→ REQUIRED WORK
An identical copy of all the records is what the answer must contain.

→ GIVEN RECORDS

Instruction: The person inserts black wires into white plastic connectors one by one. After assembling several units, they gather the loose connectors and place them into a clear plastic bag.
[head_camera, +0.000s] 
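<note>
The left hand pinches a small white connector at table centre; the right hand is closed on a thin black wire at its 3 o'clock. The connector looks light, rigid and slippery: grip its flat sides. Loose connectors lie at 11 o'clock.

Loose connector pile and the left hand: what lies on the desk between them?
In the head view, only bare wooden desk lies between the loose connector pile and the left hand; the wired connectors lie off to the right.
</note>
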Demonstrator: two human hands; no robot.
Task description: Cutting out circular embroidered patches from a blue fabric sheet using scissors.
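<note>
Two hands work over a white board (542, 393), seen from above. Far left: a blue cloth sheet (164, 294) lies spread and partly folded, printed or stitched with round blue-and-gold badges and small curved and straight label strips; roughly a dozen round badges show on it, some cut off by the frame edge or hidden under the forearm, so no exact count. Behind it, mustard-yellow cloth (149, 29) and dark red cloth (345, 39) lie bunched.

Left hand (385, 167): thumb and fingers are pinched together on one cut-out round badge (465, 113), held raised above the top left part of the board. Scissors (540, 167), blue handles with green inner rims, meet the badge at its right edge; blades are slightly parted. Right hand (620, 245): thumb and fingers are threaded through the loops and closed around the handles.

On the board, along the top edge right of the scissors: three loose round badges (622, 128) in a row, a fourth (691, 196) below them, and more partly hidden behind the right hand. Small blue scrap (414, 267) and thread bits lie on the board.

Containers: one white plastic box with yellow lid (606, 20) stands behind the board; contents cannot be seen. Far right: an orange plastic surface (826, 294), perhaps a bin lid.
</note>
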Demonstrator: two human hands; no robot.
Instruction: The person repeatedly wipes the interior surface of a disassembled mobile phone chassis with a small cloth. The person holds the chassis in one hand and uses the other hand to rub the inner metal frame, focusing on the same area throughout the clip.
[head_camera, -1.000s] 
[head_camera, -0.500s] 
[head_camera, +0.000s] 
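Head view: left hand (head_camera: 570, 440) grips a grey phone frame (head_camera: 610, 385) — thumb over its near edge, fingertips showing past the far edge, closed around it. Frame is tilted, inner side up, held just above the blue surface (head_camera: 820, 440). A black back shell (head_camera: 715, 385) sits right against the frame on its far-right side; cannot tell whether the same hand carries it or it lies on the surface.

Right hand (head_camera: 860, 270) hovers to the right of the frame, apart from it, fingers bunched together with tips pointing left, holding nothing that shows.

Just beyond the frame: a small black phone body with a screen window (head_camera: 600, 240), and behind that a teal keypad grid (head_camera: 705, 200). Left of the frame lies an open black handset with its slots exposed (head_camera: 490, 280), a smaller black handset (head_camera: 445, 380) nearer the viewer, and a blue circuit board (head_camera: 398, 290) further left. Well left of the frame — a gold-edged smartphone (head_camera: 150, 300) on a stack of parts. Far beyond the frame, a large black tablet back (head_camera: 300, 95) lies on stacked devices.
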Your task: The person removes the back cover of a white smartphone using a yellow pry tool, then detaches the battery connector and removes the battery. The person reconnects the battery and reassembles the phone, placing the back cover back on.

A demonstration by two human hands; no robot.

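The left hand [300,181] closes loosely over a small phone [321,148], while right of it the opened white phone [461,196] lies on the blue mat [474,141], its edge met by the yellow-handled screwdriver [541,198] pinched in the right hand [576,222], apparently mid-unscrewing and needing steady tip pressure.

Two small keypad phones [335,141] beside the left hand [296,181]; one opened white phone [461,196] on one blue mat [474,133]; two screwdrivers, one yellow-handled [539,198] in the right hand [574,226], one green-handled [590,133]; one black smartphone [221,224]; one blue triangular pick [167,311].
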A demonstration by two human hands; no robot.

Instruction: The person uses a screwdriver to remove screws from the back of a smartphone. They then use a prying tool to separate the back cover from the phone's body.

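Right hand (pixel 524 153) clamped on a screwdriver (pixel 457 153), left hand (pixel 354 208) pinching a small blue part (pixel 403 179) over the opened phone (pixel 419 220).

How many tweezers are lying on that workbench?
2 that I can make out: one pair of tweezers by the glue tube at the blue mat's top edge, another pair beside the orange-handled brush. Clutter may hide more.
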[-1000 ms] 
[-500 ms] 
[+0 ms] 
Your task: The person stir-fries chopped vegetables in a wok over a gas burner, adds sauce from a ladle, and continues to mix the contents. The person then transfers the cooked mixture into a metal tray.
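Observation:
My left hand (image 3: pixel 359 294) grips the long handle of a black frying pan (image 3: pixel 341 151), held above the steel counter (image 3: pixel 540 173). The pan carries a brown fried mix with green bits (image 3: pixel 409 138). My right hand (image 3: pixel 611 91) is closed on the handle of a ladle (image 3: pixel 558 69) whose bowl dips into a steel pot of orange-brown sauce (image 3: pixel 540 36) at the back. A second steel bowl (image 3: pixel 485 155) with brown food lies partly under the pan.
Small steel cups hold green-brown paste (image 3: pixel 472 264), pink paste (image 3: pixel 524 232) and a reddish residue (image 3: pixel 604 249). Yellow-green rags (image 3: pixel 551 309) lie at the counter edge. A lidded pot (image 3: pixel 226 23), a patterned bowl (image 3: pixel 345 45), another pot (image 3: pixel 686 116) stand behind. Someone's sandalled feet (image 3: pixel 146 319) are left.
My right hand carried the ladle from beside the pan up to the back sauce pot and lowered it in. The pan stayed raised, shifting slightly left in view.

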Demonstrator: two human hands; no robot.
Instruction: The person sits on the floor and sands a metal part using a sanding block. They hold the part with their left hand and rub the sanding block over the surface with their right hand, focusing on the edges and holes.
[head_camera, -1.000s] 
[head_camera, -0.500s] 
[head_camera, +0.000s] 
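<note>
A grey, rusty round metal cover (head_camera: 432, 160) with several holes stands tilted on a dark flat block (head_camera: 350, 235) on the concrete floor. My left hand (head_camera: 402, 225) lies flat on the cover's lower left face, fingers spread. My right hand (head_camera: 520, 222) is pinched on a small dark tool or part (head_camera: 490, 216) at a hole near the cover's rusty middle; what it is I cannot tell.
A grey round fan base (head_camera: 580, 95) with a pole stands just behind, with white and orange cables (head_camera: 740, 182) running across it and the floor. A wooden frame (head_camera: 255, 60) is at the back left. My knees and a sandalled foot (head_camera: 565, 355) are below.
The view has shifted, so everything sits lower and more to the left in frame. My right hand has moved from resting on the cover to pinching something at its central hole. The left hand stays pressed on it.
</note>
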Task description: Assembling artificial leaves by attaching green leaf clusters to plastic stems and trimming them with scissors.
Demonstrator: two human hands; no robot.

→ EXPECTED ANSWER
Instruction: The person inserts black wires into white plastic connectors one by one. After assembling several units, they gather the loose connectors and place them into a clear plastic bag.
[head_camera, +0.000s] 
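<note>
The left hand pinches a small white connector at table centre; the right hand is closed on a thin black wire at its 3 o'clock. The connector looks light, rigid and slippery: grip its flat sides. Loose connectors lie at 11 o'clock.

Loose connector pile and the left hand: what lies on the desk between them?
In the head view, only bare wooden desk lies between the loose connector pile and the left hand; the wired connectors lie off to the right.
</note>
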Demonstrator: two human hands; no robot.
Task description: Cutting out circular embroidered patches from a blue fabric sheet using scissors.
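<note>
Two hands work over a white board (542, 393), seen from above. Far left: a blue cloth sheet (164, 294) lies spread and partly folded, printed or stitched with round blue-and-gold badges and small curved and straight label strips; roughly a dozen round badges show on it, some cut off by the frame edge or hidden under the forearm, so no exact count. Behind it, mustard-yellow cloth (149, 29) and dark red cloth (345, 39) lie bunched.

Left hand (385, 167): thumb and fingers are pinched together on one cut-out round badge (465, 113), held raised above the top left part of the board. Scissors (540, 167), blue handles with green inner rims, meet the badge at its right edge; blades are slightly parted. Right hand (620, 245): thumb and fingers are threaded through the loops and closed around the handles.

On the board, along the top edge right of the scissors: three loose round badges (622, 128) in a row, a fourth (691, 196) below them, and more partly hidden behind the right hand. Small blue scrap (414, 267) and thread bits lie on the board.

Containers: one white plastic box with yellow lid (606, 20) stands behind the board; contents cannot be seen. Far right: an orange plastic surface (826, 294), perhaps a bin lid.
</note>
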Demonstrator: two human hands; no robot.
Instruction: The person repeatedly wipes the interior surface of a disassembled mobile phone chassis with a small cloth. The person holds the chassis in one hand and uses the other hand to rub the inner metal frame, focusing on the same area throughout the clip.
[head_camera, -1.000s] 
[head_camera, -0.500s] 
[head_camera, +0.000s] 
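Head view: left hand (head_camera: 570, 440) grips a grey phone frame (head_camera: 610, 385) — thumb over its near edge, fingertips showing past the far edge, closed around it. Frame is tilted, inner side up, held just above the blue surface (head_camera: 820, 440). A black back shell (head_camera: 715, 385) sits right against the frame on its far-right side; cannot tell whether the same hand carries it or it lies on the surface.

Right hand (head_camera: 860, 270) hovers to the right of the frame, apart from it, fingers bunched together with tips pointing left, holding nothing that shows.

Just beyond the frame: a small black phone body with a screen window (head_camera: 600, 240), and behind that a teal keypad grid (head_camera: 705, 200). Left of the frame lies an open black handset with its slots exposed (head_camera: 490, 280), a smaller black handset (head_camera: 445, 380) nearer the viewer, and a blue circuit board (head_camera: 398, 290) further left. Well left of the frame — a gold-edged smartphone (head_camera: 150, 300) on a stack of parts. Far beyond the frame, a large black tablet back (head_camera: 300, 95) lies on stacked devices.
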Your task: The person removes the back cover of a white smartphone using a yellow pry tool, then detaches the battery connector and removes the battery. The person reconnects the battery and reassembles the phone, placing the back cover back on.

A demonstration by two human hands; no robot.

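The left hand [300,181] closes loosely over a small phone [321,148], while right of it the opened white phone [461,196] lies on the blue mat [474,141], its edge met by the yellow-handled screwdriver [541,198] pinched in the right hand [576,222], apparently mid-unscrewing and needing steady tip pressure.

Two small keypad phones [335,141] beside the left hand [296,181]; one opened white phone [461,196] on one blue mat [474,133]; two screwdrivers, one yellow-handled [539,198] in the right hand [574,226], one green-handled [590,133]; one black smartphone [221,224]; one blue triangular pick [167,311].
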A demonstration by two human hands; no robot.

Instruction: The person uses a screwdriver to remove screws from the back of a smartphone. They then use a prying tool to separate the back cover from the phone's body.

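Right hand (pixel 524 153) clamped on a screwdriver (pixel 457 153), left hand (pixel 354 208) pinching a small blue part (pixel 403 179) over the opened phone (pixel 419 220).

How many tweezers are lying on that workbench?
2 that I can make out: one pair of tweezers by the glue tube at the blue mat's top edge, another pair beside the orange-handled brush. Clutter may hide more.
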[-1000 ms] 
[-500 ms] 
[+0 ms] 
Your task: The person stir-fries chopped vegetables in a wok over a gas burner, adds sauce from a ladle, and continues to mix the contents. The person then transfers the cooked mixture into a metal tray.
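Observation:
My left hand (image 3: pixel 359 294) grips the long handle of a black frying pan (image 3: pixel 341 151), held above the steel counter (image 3: pixel 540 173). The pan carries a brown fried mix with green bits (image 3: pixel 409 138). My right hand (image 3: pixel 611 91) is closed on the handle of a ladle (image 3: pixel 558 69) whose bowl dips into a steel pot of orange-brown sauce (image 3: pixel 540 36) at the back. A second steel bowl (image 3: pixel 485 155) with brown food lies partly under the pan.
Small steel cups hold green-brown paste (image 3: pixel 472 264), pink paste (image 3: pixel 524 232) and a reddish residue (image 3: pixel 604 249). Yellow-green rags (image 3: pixel 551 309) lie at the counter edge. A lidded pot (image 3: pixel 226 23), a patterned bowl (image 3: pixel 345 45), another pot (image 3: pixel 686 116) stand behind. Someone's sandalled feet (image 3: pixel 146 319) are left.
My right hand carried the ladle from beside the pan up to the back sauce pot and lowered it in. The pan stayed raised, shifting slightly left in view.
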
Demonstrator: two human hands; no robot.
Instruction: The person sits on the floor and sands a metal part using a sanding block. They hold the part with their left hand and rub the sanding block over the surface with their right hand, focusing on the edges and holes.
[head_camera, -1.000s] 
[head_camera, -0.500s] 
[head_camera, +0.000s] 
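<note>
A grey, rusty round metal cover (head_camera: 432, 160) with several holes stands tilted on a dark flat block (head_camera: 350, 235) on the concrete floor. My left hand (head_camera: 402, 225) lies flat on the cover's lower left face, fingers spread. My right hand (head_camera: 520, 222) is pinched on a small dark tool or part (head_camera: 490, 216) at a hole near the cover's rusty middle; what it is I cannot tell.
A grey round fan base (head_camera: 580, 95) with a pole stands just behind, with white and orange cables (head_camera: 740, 182) running across it and the floor. A wooden frame (head_camera: 255, 60) is at the back left. My knees and a sandalled foot (head_camera: 565, 355) are below.
The view has shifted, so everything sits lower and more to the left in frame. My right hand has moved from resting on the cover to pinching something at its central hole. The left hand stays pressed on it.
</note>
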Task description: Assembling artificial leaves by attaching green leaf clusters to plastic stems and trimming them with scissors.
Demonstrator: two human hands; no robot.

The response to the exercise is complete.